Sources & références
- Code rural et de la pêche maritime – Article L. 141-1 : missions générales des SAFER, notamment en matière d’installation, de maintien et de consolidation des exploitations agricoles et de protection des espaces agricoles, naturels et forestiers.
- Code rural et de la pêche maritime – Article L. 141-1-1 : obligation d’information de la SAFER concernant les opérations foncières et sociétaires entrant dans son champ d’intervention.
- Code rural et de la pêche maritime – Article L. 143-2 : objectifs légaux permettant à la SAFER d’exercer son droit de préemption.
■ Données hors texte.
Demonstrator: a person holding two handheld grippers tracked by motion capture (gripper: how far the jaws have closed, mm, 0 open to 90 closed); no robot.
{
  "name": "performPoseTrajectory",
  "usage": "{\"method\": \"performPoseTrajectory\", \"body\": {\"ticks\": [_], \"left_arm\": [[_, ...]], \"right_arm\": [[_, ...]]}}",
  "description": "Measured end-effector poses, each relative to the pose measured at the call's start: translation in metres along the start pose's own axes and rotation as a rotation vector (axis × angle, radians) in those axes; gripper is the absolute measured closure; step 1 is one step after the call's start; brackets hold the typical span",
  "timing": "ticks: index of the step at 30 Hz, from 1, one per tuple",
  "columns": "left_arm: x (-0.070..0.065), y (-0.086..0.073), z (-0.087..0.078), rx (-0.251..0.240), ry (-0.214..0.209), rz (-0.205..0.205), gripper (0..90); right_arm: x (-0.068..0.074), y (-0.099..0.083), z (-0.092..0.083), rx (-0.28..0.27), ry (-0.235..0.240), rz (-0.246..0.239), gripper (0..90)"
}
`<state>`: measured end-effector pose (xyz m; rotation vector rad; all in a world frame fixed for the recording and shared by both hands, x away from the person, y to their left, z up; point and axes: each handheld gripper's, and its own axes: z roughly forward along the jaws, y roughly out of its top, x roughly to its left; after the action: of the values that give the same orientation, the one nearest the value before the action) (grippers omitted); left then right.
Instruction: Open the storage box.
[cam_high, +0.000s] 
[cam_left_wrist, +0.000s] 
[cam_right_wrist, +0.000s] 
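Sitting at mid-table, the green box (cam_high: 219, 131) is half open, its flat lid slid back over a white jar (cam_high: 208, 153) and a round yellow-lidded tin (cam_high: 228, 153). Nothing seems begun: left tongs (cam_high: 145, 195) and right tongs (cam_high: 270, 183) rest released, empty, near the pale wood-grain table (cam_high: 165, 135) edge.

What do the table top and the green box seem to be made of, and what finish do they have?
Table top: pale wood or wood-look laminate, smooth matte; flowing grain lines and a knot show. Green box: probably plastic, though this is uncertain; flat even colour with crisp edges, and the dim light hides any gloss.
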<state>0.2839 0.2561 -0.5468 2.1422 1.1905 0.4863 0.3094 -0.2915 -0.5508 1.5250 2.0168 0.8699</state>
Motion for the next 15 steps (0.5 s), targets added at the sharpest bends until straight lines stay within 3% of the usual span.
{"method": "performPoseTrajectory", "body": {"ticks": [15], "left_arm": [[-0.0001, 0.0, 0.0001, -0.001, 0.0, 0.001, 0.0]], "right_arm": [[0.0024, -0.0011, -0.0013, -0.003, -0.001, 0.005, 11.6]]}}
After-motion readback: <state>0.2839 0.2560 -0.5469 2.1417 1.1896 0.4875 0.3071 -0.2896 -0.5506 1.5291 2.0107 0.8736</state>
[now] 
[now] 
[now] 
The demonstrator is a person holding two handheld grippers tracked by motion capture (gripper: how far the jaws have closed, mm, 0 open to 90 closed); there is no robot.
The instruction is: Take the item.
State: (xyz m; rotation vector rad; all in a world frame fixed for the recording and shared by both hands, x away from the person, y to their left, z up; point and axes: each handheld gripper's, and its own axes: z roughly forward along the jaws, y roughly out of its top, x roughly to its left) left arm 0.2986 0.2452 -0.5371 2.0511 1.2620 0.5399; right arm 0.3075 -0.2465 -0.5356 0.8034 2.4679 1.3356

Les neuf objectifs prévus par cet article sont regroupés ici en cinq grandes catégories afin d’en faciliter la lecture.
- Code rural et de la pêche maritime – Article L. 143-3 : obligation de justifier toute décision de préemption par une référence explicite et motivée à un ou plusieurs objectifs légaux, à peine de nullité.
- Code rural et de la pêche maritime – Articles L. 143-1 à L. 143-16 : champ d’application et conditions d’exercice du droit de préemption des SAFER.
- Code rural et de la pêche maritime – Article L. 143-4 : opérations exclues du droit de préemption ou soumises à des règles particulières.
- Code rural et de la pêche maritime – Article L. 143-10 : procédure applicable lorsque la SAFER propose une acquisition à un prix différent de celui prévu dans la vente.
- Cour de cassation, 3e chambre civile, 28 septembre 2011, pourvoi n° 10-14.589 : illustration du contrôle exercé par les tribunaux sur les éléments concrets invoqués pour justifier une préemption.
- Fédération nationale des SAFER – Le droit de préemption : présentation institutionnelle du fonctionnement et des finalités du droit de préemption.
- Fédération nationale des SAFER – Informations destinées aux notaires : présentation des informations transmises à la SAFER dans le cadre des transactions.
Les informations présentées dans cet article sont générales et ne constituent pas un conseil juridique. Les règles applicables peuvent varier selon la nature du bien, sa situation, son occupation et les caractéristiques de la transaction. Une étude personnalisée avec le notaire chargé du dossier reste indispensable.